Phrase more carefully than my examples to ensure they provide comparable figures you can then use. To avoid a response that the information will cost too much to produce, submit no more than 2 or 3 questions at a time, wait for the answers then ask as a follow-up questions.

You could dig further, into licensed v. unlicensed properties, or ask about the financial aspects, etc. This would give local councillors a strong case to take up and make it more difficult for a Council's Senior Managers to justify current policies.

Michael Bond

13:26 PM, 28th June 2021, About 3 years ago

Then ask during the public half hour of a meeting of the full Council which official had reported this to which elected member, when and in what circumstances??

Sara Westenborg

21:02 PM, 29th June 2021, About 3 years ago

This is definitely a job for a few landlords or your local landlord association. In Stoke-On-Trent in 2019 we bombarded the Council with FOI requests when they tried to introduce further selective licensing across various areas of the city.
You can see the questions here -
https://www.whatdotheyknow.com/body/stoke_on_trent_city_council?utf8=✓&query=selective+licensing&request_date_after=&request_date_before=&commit=Search
When requesting Freedom of Information only do it through - http://www.whatdotheyknow.com. This is in the public domain. If you do it directly with the council no-one else will see it. Please feel free to get in touch if you would like more information. We were successful and the MHCLG refused the councils application.

Stewart

16:59 PM, 30th June 2021, About 3 years ago

Reply to the comment left by Sara Westenborg at 29/06/2021 - 21:02
Hi Sara. Thank you for that reply. I am having a good look at your questions now.
Stewart

Stewart

17:00 PM, 30th June 2021, About 3 years ago

Hi Sara. Thank you for that reply. I am having a good look at your questions now.
Stewart

blair

21:32 PM, 3rd July 2021, About 3 years ago

Hey. I am in Brent and reported a unlicensed property I asked for my "finders fee". £350, I think it was.. Their reply was no we keep that.

My point is if as they claim they are cash neutral ( no profit) how do they budget for such "windfalls".

My experience with Brent licensing team on dealing with issues is that they are merely a "letter box" other existing departments do the real work/enforcement

Heather G.

18:04 PM, 5th July 2021, About 3 years ago

I was delighted when Jenrick refused Croydon's application for another 5-year borough-wide SL scheme.
He said they had failed to:
- demonstrate how the proposal was consistent with the council's overall strategy;
- show how making the designation would significantly assist them to achieve their objectives; and
- comply with the 2015 Selective Licensing Order with respect to poor housing conditions.
He also said the council had not demonstrated ''...strong outcomes or efficient delivery...' of the previous scheme and the council was "unable to demonstrate how SL, combined with other measures taken by the them will contribute to the improvement in general housing conditions in the area".

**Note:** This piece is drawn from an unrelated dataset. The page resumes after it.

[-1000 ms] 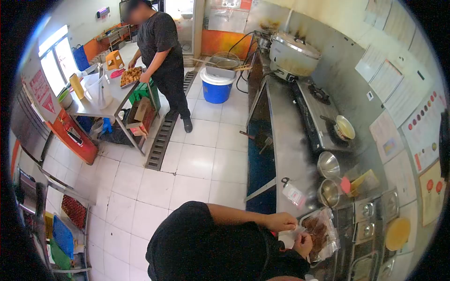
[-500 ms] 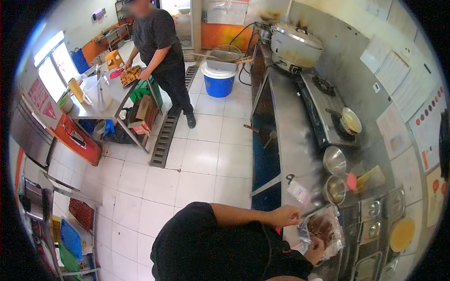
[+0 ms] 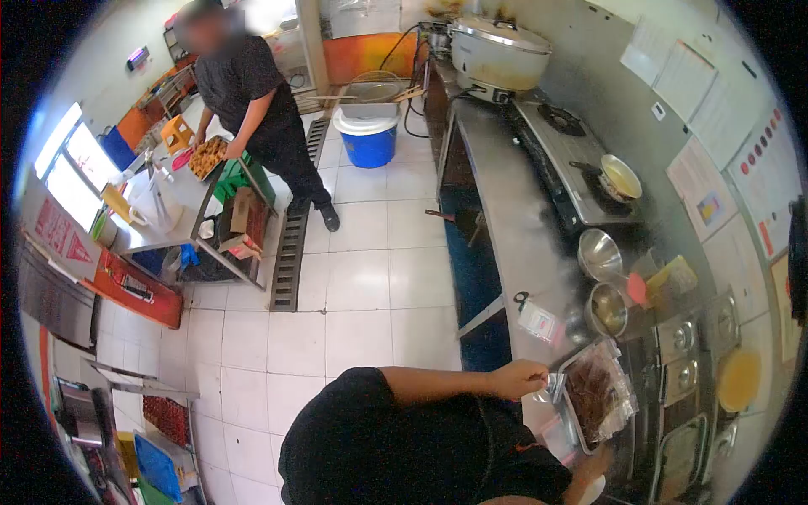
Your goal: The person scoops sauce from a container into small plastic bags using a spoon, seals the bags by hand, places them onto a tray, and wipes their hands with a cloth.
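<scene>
A metal tray (image 3: 579, 422) with brown food (image 3: 594, 396) in it sits on the counter, clear plastic film (image 3: 623, 400) crumpled along its right side. My left hand (image 3: 520, 380) is beside the tray's upper left corner, its fingers curled together; whatever they may hold is too small to make out. My right hand (image 3: 594, 465) is below the tray's near end, smeared and partly out of sight, so its fingers cannot be read. Under it shows a white object (image 3: 592, 491), unclear in kind. A white-and-pink packet (image 3: 539, 321) and black scissor handles (image 3: 521, 297) lie above my left hand.
Two metal bowls (image 3: 599, 255) stand beyond the tray, near a pan (image 3: 620, 178) on the stove (image 3: 572, 160). Lidded metal containers (image 3: 677, 337) line the right. Across the aisle, a co-worker (image 3: 244, 93) holds a tray of browned food (image 3: 207, 157) at a table (image 3: 190, 206).
My right hand has moved from the tray's near left corner down past its near end. The film has shifted rightward, showing more brown food. My left hand stays near the upper left corner.
</scene>
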Tool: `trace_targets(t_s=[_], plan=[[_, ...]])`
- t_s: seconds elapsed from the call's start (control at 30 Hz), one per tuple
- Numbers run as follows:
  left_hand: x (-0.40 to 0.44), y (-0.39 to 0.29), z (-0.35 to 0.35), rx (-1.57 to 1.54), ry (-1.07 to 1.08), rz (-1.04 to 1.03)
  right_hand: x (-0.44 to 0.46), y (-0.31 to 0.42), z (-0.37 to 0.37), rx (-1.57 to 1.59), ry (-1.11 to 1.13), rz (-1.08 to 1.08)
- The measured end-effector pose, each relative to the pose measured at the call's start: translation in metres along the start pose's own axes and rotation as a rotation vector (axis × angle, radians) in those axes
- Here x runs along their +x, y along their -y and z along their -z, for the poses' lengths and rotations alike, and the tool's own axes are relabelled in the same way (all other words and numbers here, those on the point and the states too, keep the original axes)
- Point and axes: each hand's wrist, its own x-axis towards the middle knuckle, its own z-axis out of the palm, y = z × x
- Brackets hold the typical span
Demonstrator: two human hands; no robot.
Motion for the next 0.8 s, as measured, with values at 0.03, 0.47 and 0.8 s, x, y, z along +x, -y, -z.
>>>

That scheme had generated £22m for the council but auditors Grant Thornton were unable to say with any certainty how that money had been spent.

Of the c36,000 licenses, they inspected 13,000 properties in 5 years with only 75 prohibition orders served and c40 landlords issued with civil financial penalties or prosecuted (and perhaps some of those POs are for the same LLs?). And that's with c35 staff brought in to run the scheme.

Unfortunately they have been given the opportunity to reapply so I'm keeping a close eye on their communications (which are obviously atrocious).

Mick Roberts

13:10 PM, 6th July 2021, About 3 years ago

Find the audit office that audit your council.once a year and if u demonstrate enough evidence to show waste of money, they will do an investigation. I've got one started into Nottinghams Imbeciles Labour Selective Licensing tenant rip off tax scheme.

Nottingham at Dec 2019 had £10 million quid in from 20,000 houses by way of rent increases from tenants and they found 200 bad houses. That's awful odds of 1% success rate.

They have however fined lots of Landlords £2k + for no license. Even if the house was good.

And yes, they get 20 year old kids to tell us how to rent houses out.